**What you need to do:** Repeat only the stretch of lines below that runs from the line with "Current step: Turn" through the line with "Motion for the", unaltered.

(Beginning of Exercise data)

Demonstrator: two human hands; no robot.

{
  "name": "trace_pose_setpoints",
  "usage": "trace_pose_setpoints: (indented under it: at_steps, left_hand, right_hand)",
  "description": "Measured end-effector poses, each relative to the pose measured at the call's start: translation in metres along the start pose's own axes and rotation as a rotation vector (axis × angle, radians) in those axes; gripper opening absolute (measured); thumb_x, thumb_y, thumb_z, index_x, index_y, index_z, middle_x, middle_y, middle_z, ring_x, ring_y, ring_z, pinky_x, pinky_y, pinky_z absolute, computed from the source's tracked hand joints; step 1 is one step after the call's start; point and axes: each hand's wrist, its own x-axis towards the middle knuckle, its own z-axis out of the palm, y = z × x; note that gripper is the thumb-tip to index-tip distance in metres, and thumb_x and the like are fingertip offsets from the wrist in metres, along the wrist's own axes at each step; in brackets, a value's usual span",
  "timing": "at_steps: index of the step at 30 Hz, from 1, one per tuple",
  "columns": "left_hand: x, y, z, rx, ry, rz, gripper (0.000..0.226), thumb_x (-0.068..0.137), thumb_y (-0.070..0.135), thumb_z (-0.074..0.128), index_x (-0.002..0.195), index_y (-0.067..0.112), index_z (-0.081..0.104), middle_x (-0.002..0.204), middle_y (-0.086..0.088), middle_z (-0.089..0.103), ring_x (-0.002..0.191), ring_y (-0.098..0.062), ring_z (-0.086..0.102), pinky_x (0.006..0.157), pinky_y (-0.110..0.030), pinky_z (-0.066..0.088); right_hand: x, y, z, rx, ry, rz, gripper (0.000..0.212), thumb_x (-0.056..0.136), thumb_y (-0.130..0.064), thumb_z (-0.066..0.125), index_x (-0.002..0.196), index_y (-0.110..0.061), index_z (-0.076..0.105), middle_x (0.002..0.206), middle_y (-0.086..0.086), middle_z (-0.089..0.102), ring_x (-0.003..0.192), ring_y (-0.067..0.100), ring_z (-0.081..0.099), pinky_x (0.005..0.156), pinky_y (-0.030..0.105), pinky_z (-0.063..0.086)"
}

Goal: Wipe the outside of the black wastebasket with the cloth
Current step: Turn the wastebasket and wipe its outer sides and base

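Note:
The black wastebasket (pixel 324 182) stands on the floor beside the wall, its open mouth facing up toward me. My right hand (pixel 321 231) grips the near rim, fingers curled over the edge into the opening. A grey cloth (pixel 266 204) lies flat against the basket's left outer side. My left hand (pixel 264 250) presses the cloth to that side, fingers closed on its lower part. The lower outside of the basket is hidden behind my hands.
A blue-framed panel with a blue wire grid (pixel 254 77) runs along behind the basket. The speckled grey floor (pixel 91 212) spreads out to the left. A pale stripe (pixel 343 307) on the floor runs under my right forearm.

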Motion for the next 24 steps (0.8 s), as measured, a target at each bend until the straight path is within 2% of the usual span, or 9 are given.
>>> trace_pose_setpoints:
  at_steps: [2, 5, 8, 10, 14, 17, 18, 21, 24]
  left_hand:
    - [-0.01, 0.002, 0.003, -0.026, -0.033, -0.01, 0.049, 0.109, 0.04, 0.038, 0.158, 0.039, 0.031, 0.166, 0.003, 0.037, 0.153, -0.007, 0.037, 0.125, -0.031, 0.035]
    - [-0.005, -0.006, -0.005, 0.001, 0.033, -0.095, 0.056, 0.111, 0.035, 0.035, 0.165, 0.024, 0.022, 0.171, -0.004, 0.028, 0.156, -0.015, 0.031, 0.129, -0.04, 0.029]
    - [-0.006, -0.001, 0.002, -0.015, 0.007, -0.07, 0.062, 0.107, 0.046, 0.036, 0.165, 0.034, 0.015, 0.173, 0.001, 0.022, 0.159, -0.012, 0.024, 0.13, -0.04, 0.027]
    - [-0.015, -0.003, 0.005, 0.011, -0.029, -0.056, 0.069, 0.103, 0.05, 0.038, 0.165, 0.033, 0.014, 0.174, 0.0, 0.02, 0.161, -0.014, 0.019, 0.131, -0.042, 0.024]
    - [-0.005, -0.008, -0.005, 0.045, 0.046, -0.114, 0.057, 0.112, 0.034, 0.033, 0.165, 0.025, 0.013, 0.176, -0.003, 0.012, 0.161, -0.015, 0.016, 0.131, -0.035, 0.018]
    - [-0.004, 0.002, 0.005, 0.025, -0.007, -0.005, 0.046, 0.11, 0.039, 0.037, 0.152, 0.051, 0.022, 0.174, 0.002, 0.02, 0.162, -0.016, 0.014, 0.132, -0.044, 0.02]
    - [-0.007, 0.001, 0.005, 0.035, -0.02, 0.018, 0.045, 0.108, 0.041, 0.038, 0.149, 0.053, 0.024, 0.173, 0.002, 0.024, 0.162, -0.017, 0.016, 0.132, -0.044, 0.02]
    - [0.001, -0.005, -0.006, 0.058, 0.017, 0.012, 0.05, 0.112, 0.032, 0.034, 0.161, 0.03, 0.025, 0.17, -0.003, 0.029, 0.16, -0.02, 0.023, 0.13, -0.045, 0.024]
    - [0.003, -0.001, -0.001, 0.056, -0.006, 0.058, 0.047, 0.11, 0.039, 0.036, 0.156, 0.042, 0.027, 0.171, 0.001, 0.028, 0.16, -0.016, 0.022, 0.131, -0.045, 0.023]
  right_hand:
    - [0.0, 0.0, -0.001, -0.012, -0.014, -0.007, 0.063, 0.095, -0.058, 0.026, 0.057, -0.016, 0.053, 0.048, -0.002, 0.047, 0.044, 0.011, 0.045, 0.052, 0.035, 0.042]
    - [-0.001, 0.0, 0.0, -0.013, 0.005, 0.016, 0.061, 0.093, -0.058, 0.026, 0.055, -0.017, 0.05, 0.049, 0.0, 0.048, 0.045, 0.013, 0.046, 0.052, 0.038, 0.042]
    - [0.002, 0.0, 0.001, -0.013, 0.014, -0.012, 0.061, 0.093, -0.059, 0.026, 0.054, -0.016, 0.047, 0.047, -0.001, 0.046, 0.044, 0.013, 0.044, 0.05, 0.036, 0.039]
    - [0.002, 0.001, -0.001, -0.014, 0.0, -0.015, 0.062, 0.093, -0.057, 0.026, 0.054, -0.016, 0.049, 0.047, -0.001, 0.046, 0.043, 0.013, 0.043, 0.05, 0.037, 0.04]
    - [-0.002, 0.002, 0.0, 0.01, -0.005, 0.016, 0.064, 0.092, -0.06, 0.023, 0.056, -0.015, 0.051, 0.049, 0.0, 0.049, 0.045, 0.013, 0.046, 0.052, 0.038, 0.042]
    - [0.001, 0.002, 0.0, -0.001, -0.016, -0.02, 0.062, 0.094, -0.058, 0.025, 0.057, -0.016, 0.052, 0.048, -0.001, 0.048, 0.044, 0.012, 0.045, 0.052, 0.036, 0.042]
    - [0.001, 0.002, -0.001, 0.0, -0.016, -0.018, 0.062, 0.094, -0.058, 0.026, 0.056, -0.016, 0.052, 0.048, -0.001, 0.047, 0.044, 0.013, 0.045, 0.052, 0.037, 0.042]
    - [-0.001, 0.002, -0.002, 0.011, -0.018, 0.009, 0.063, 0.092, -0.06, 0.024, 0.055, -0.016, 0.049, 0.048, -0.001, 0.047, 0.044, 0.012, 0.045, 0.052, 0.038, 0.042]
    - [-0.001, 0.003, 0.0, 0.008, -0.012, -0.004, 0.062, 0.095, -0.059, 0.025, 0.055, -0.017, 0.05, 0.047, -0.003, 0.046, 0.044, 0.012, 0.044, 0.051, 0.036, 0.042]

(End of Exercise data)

**Exercise result:**
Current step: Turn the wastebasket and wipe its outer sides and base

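Note:
The black wastebasket (pixel 324 182) stands on the floor beside the wall, its open mouth facing up toward me. My right hand (pixel 321 231) grips the near rim, fingers curled over the edge into the opening. A grey cloth (pixel 266 204) lies flat against the basket's left outer side. My left hand (pixel 264 250) presses the cloth to that side, fingers closed on its lower part. The lower outside of the basket is hidden behind my hands.
A blue-framed panel with a blue wire grid (pixel 254 77) runs along behind the basket. The speckled grey floor (pixel 91 212) spreads out to the left. A pale stripe (pixel 343 307) on the floor runs under my right forearm.
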
Motion for the next 24 steps (0.8 s), as measured, a target at each bend until the straight path is within 2% of the usual span, or 9 are given.

Nothing else belongs in the answer.